Promouvoir une autre logique
Les dépenses autour des grands chantiers de la mobilité, de l’industrie, de l’habitat et de l’agriculture sont immenses. La succession de plans et dispositifs de l’UE depuis cinq ans n’est pas du tout à la hauteur de ces dépenses, et surtout continue de s’inscrire dans les dogmes libéraux faisant l’impasse sur les services publics, une véritable politique industrielle et de recherche, la solidarité entre pays européens, la création d’emplois, la formation. Elles font la part belle à la sécurisation des profits, les montants publics d’investissement et d’aides servent surtout à faire remonter les taux de profit avec un capitalisme plus que jamais sous perfusion des États. Enfin, le rôle de la Banque centrale européenne (BCE) doit être au service d’objectifs sociaux et environnementaux et non pas asseoir un peu plus la domination du capitalisme des pays du centre de l’Europe, Allemagne et France en tête. C’est un changement de paradigme complet dont a besoin l’Europe.

Propositions du PCF
Le parti communiste a élaboré un plan climat Empreinte 2050 qui va à rebours de ces logiques.
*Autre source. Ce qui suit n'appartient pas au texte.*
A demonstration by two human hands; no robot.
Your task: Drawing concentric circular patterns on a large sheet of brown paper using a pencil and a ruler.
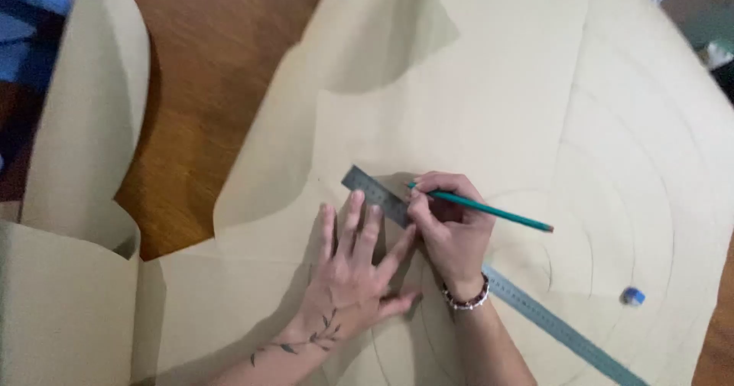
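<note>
A big sheet of tan paper [489, 88] lies over a wooden table, with faint pencil arcs drawn on its right part. A long steel ruler [550, 325] runs diagonally across it from upper left to lower right. My left hand [355, 267] lies flat with spread fingers on the paper, its fingertips at the ruler's upper end. My right hand [451, 225] crosses over the ruler and grips a green pencil [489, 209], tip down beside the ruler's edge. The middle stretch of the ruler is hidden under that hand.
A small blue and white eraser [632, 296] rests on the paper at the lower right. Bare brown tabletop [199, 88] shows at the upper left. More tan paper [84, 126] curls up along the left edge. Blue cloth [30, 19] sits in the top left corner.
</note>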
Il s’agit par exemple de sécuriser les parcours professionnels grâce à un dispositif de « sécurité emploi formation », non pas seulement pour accompagner les nécessaires transitions et changement de métiers, mais aussi pour développer l’emploi et élever les niveaux de qualification. Les métiers de la rénovation énergétique en particulier concernés avec un pic de 1,2 million de logements et bureaux rénovés par an, mais aussi ceux du nucléaire civil, des énergies renouvelables, de la filière de biogaz et de l’hydrogène, ce sont autant de métiers nouveaux qui remplaceront en partie les métiers liés à l’économie du gaz et du pétrole fossile d’ici 2050.
L’objectif est de :
• de multiplier par 2,6 la part des déplacements en rail, grâce à la construction de nouvelles lignes, la réouverture d’autres lignes et le déploiement d’Intercités, de TER et de trains de nuit ;
• de faire passer le fret ferroviaire à 25 % (moins de 10 % aujourd’hui), grâce à un service public de la SNCF réunifié, au contraire de ce que préconise l’UE.
Ce sont des propositions concrètes du PCF qui pourraient inspirer une tout autre logique partout en Europe. De même que le secteur de l’énergie doit être regroupé autour un pôle public avec EDF, RTE et ENEDIS réunifiés, ainsi que Total et Engie nationalisés travaillant en coopération. C’est indispensable pour planifier et mutualiser tous les moyens et faire face au défi climatique en un temps record. Les services publics doivent être la solution, et non un objet de privatisation et de découpage. De même, les politiques austéritaires appauvrissant l’éducation nationale et la recherche doivent cesser, deux secteurs clés pour le climat.

« Les pays de l’UE sont les uns après les autres pris de panique par les mesures à prendre, si elles sont appliquées sans prévoir les conditions sociales, d’emploi, de formation nécessaire, avec le risque d’une explosion sociale généralisée. »

Les dépenses pour la France sont estimées à près de 8 % du PIB, soit 187 milliards d’euros pour les politiques climatiques (non compris les nécessaires mesures d’adaptation au climat). Au vu de ces dépenses que tous les pays devront engager simultanément et en très peu de temps, l’Europe se doit de changer la nature de la BCE et son fonctionnement. Le critère de financement doit privilégier les dépenses pour le climat, l’emploi, les services publics, la formation, et non plus la spéculation ou les subventions pour le secteur privé qui souvent utilise l’argent public comme effet d’aubaine.

Amar Bellal est membre du comité exécutif national du PCF. Il est responsable du secteur écologie.